Le Groenland et l'Antarctique ont perdu 11 300 milliards de tonnes de glace depuis 1979, faisant monter le niveau de la mer de 3,14 cm
Une étude satellitaire IMBIE publiée dans Scientific Data révèle que la fonte et le déversement des glaciers du Groenland et de l'Antarctique ont provoqué environ un quart de l'élévation mondiale du niveau de la mer entre 1979 et 2023.

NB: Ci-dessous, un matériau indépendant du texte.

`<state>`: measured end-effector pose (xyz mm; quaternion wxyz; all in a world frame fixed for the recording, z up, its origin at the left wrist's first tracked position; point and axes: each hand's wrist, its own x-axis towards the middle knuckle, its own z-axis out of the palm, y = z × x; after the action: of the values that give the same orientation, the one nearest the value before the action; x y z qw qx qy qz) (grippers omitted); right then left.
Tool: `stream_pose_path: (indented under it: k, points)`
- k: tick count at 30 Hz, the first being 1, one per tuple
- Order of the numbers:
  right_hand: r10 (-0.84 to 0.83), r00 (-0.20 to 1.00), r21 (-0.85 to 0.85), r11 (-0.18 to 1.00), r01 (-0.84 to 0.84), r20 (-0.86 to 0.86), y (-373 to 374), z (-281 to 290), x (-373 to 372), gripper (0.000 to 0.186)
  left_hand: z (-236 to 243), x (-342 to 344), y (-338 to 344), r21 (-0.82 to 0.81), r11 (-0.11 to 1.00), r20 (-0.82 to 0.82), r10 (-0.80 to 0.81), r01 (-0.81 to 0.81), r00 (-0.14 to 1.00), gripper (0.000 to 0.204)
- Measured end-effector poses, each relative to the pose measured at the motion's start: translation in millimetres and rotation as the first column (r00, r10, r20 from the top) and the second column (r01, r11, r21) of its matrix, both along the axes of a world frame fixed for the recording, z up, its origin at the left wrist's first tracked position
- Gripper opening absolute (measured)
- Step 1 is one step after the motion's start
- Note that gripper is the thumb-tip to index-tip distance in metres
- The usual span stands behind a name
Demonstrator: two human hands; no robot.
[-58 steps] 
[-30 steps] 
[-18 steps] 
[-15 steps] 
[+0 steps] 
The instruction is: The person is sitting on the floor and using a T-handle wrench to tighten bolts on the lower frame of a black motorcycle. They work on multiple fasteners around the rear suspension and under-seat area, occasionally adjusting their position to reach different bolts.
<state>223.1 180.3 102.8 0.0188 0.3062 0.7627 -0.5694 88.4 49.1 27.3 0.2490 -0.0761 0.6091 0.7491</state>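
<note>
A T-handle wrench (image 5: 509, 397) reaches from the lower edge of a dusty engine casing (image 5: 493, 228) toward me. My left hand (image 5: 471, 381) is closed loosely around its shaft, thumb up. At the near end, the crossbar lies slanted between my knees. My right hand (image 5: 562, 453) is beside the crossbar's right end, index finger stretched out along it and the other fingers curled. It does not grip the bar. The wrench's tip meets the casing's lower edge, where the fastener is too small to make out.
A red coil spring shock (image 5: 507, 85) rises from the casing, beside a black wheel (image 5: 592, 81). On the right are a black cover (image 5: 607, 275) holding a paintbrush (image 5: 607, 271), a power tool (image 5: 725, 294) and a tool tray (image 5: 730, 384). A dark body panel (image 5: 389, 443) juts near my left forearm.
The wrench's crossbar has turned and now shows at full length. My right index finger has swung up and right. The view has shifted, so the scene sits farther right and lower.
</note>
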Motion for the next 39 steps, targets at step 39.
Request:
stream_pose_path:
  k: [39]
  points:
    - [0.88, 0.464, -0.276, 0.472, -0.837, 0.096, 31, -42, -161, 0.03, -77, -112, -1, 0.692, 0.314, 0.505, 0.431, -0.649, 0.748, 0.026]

Relevés satellitaires complets
Une étude publiée dans Scientific Data par l'Exercise de Comparaison du Bilan de Masse des Calottes Glaciaires (IMBIE) montre que le Groenland et l'Antarctique ont perdu 11 300 milliards de tonnes de glace entre 1979 et 2023. Soutenus par l'Agence spatiale européenne et la NASA, les chercheurs polaires ont combiné 42 études indépendantes s'appuyant sur 27 missions satellitaires, notamment CryoSat, Copernicus Sentinel, GRACE et les premiers relevés Landsat. L'ensemble de données couvre la période allant de 1972 pour le Groenland et de 1979 pour l'Antarctique. Cette perte totale de glace a provoqué une élévation du niveau de la mer de 3,14 centimètres sur la période évaluée. Le Groenland a contribué à hauteur de 1,81 centimètre à cette augmentation, tandis que l'Antarctique a ajouté 1,33 centimètre. Ensemble, les deux calottes glaciaires génèrent environ un quart de l'élévation mondiale du niveau de la mer, la fonte des glaciers de montagne et la dilatation thermique de l'eau de mer représentant les trois quarts restants.
- Groenland
- 1.81 cm
- Antarctique
- 1.33 cm
Accélération sur quatre décennies
Le rythme de la déplétion des glaces polaires s'est accéléré après 1990. Au cours des années 1980, le Groenland a perdu en moyenne 60 milliards de tonnes de glace par an, un taux qui est passé à 264 milliards de tonnes par an dans les années 2010. L'Antarctique a présenté une tendance similaire, passant d'une perte annuelle moyenne de 48 milliards de tonnes dans les années 1980 à 202 milliards de tonnes par an dans les années 2010. Le glacier Jakobshavn, au Groenland, recule désormais à une vitesse pouvant atteindre 50 mètres par jour. L'auteure principale, Inès Otosaka, a expliqué la trajectoire décennale soutenue du drainage des calottes glaciaires polaires.
Il existe une tendance claire selon laquelle les calottes glaciaires perdent de plus en plus de masse, et cela s'est accentué d'une décennie à l'autre, surtout si l'on considère la glace déversée dans l'océan.
- Groenland (années 1980)
- 60 milliards de tonnes/an
- Groenland (années 2010)
- 264 milliards de tonnes/an
- Antarctique (années 1980)
- 48 milliards de tonnes/an
- Antarctique (années 2010)
- 202 milliards de tonnes/an
Le réchauffement des océans comme moteur principal
L'accélération dynamique des glaciers, plutôt que la fonte de surface due à l'air chaud, a causé 84 % de la perte de glace combinée dans les deux régions. En Antarctique, la totalité de la perte résulte de l'accélération de l'écoulement des glaciers et de l'érosion sous-marine par les eaux océaniques plus chaudes. Seulement 16 % de la perte totale de glace polaire a été causée par la fonte de surface. Otosaka a noté le mécanisme spécifique qui oriente le recul à long terme des calottes glaciaires.
Plus des quatre cinquièmes de la perte de glace ont été déversés dans l'océan par des glaciers s'écoulant plus rapidement et n'ont pas fondu en surface.
Impact humain et variations à court terme
Même de modestes changements dans la hauteur des océans modifient l'exposition côtière à travers le monde. Les chercheurs calculent que chaque centimètre supplémentaire d'élévation du niveau de la mer expose deux à trois millions de personnes supplémentaires au risque d'inondations côtières annuelles. L'élévation cumulée de 3,14 centimètres documentée par l'équipe place six à neuf millions de personnes supplémentaires dans des zones d'inondation et d'érosion. Andrew Shepherd, fondateur d'IMBIE, a décrit les conséquences immédiates pour les communautés vulnérables.
Une élévation du niveau de la mer d'un peu plus de trois centimètres peut sembler faible, mais elle expose six à neuf millions de personnes supplémentaires aux inondations côtières et à l'érosion.
Entre 2020 et 2023, le taux de perte de glace a temporairement ralenti en raison de conditions météorologiques spécifiques. De fortes chutes de neige en Antarctique oriental ont compensé les pertes glaciaires dans d'autres parties du continent, tandis qu'une série d'étés plus doux a réduit de moitié la fonte de surface au Groenland. Les auteurs ont déclaré que ces variations à court terme n'inversent pas la tendance pluridécennale du recul des glaciers.